Butternut Squash and Dark Chocolate Loaf.

"Dear Lindsay,
Could you please bake something healthy for us? Thanks!
Love Theo."

The intensely neat handwriting on this note, along with the fact that Theo is our dog, led me cleverly to deduce that it was in fact my mom who wished for something from the oven. It also clearly indicated she wanted neither cookies nor brownies (boo to that). Healthy baking would be a departure from 'the more-butter-the-better' approach we all seemed to take in Parma, but since I love my mother and had been wanting to bake something butternut-y lately, I decided this was the opportunity. Nearly every recipe I found called for two cups of sugar and about a half-gallon of oil, and while I'm sure these would be completely tasty, they did not quite fit with Ina's request. I finally came across this recipe for whole grain pumpkin bread, which has reasonable amounts of sugar and fat and seemed it would lend itself well to adaptation. The result was a (sort of) guilt-free and tender loaf that lasted all of two days. I was happy with it, so here she be.

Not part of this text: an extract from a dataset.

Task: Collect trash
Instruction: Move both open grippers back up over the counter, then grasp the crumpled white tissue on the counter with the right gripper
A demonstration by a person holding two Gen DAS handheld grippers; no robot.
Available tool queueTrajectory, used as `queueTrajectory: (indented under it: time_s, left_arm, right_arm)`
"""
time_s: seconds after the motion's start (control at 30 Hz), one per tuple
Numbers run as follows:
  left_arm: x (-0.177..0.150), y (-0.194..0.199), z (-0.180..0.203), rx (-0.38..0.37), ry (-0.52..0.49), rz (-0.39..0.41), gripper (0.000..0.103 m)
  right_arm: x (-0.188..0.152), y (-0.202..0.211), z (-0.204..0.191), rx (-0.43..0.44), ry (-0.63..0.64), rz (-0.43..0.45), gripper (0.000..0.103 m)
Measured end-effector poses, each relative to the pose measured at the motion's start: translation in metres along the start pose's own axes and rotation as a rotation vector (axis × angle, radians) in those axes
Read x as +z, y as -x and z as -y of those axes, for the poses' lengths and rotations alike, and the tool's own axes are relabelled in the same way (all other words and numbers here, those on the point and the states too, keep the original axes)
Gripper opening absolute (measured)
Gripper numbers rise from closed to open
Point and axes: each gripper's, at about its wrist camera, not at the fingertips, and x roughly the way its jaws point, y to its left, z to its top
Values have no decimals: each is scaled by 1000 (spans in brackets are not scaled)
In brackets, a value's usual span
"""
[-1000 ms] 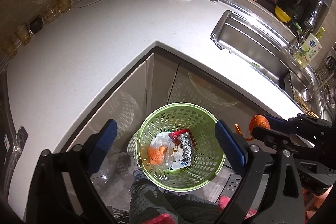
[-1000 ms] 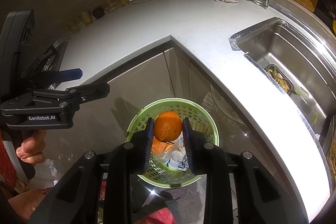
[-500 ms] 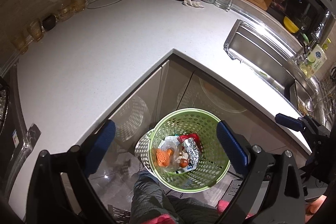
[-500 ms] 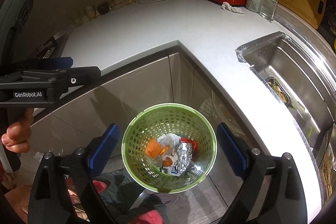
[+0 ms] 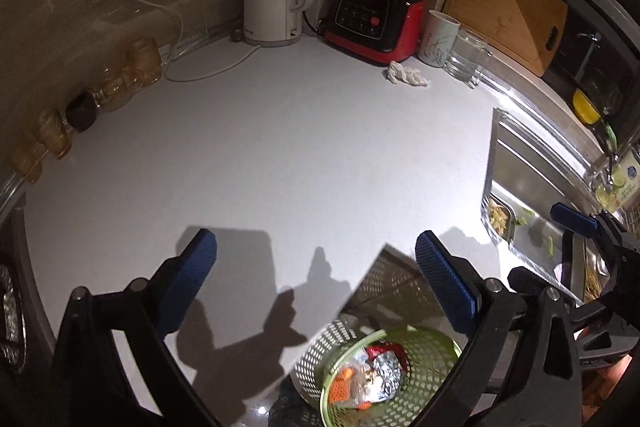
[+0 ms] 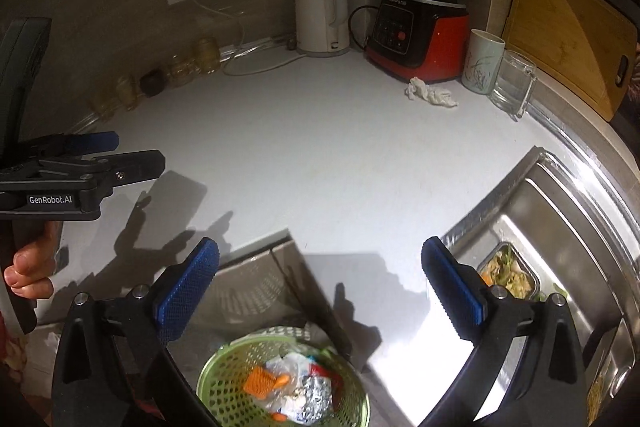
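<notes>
A green perforated bin (image 5: 434, 351) (image 6: 224, 371) stands on the floor below the counter corner. It holds foil, wrappers and orange scraps (image 6: 298, 389). A crumpled white tissue (image 5: 405, 74) (image 6: 430, 93) lies on the white counter (image 5: 280, 155) by the red blender base. My left gripper (image 5: 316, 277) is open and empty, above the counter's edge. My right gripper (image 6: 320, 287) is open and empty, over the counter corner. In the right wrist view the left gripper (image 6: 86, 165) shows at the left.
At the back stand a white kettle (image 5: 276, 11), a red blender (image 5: 376, 19), a mug (image 5: 438, 39), a glass mug (image 5: 468, 57) and a cutting board (image 5: 508, 11). Small jars (image 5: 120, 83) line the left wall. A steel sink (image 6: 560, 247) with a food tray lies right.
The right gripper opened and the orange dropped into the bin. Both grippers then rose and tilted up, so the counter and tissue fill the views.
</notes>
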Motion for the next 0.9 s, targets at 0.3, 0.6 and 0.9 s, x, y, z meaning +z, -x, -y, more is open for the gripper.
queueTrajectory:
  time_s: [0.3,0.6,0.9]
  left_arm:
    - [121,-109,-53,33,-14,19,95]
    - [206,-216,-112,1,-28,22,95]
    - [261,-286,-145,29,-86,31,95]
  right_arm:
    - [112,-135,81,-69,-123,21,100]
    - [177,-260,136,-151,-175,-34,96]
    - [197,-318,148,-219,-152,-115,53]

Butternut Squash and Dark Chocolate Loaf:
Adapted from The Whole Grain Gourmet

1/3 cup unsalted butter, at room temperature
1/4 cup honey
1/2 cup packed natural brown sugar
1 tsp vanilla extract
2 eggs
1 1/2 cups butternut squash puree*
1 cup white flour
3/4 cup (minus 1/2 a tablespoon) whole wheat flour
1/2 tsp salt
1/2 tsp cinnamon
1 tsp baking soda, diluted in 1/4 cup hot water
1, 250 gram bar of 75% dark chocolate, chopped into chocolate-chip sized pieces
1/2 cup chopped pecans (optional)

Preheat oven to 325 degrees. Combine flour, cinnamon, and salt in a bowl. Whisk and put aside.

In another large bowl combine butter, honey and sugar. Beat for two minutes. Add the eggs and lightly beat until just combined. Mix in squash and vanilla - do not overmix. Gradually beat in the flour mixture in thirds.

Dilute the baking soda in the water and beat into batter. By hand, stir in the chocolate and nuts.

Pour the batter into a greased 9x5 inch loaf pan and bake at 325 for approximately 55-65 minutes. Test with a toothpick for doneness, and be careful not to over-bake or the loaf will dry out. Once out of the oven let cool 10 minutes, then remove loaf from pan and cool on a wire rack. Delicious if eaten warm, though it does tend to fall apart! After a few hours it slices more cleanly.

*To make the puree: Slice one large or two small butternuts lengthwise and scoop out the seeds. Place skin side up on an oiled baking sheet and roast in the oven at 375 degrees for 30-40 minutes, or until a knife slides easily through the thickest part. Remove from oven and let cool, then scoop the softened squash out into a bowl. Mash with a fork and bam! You've got butternut squash puree.

1 comment:

  1. Does this mean you are in town for a wee bit?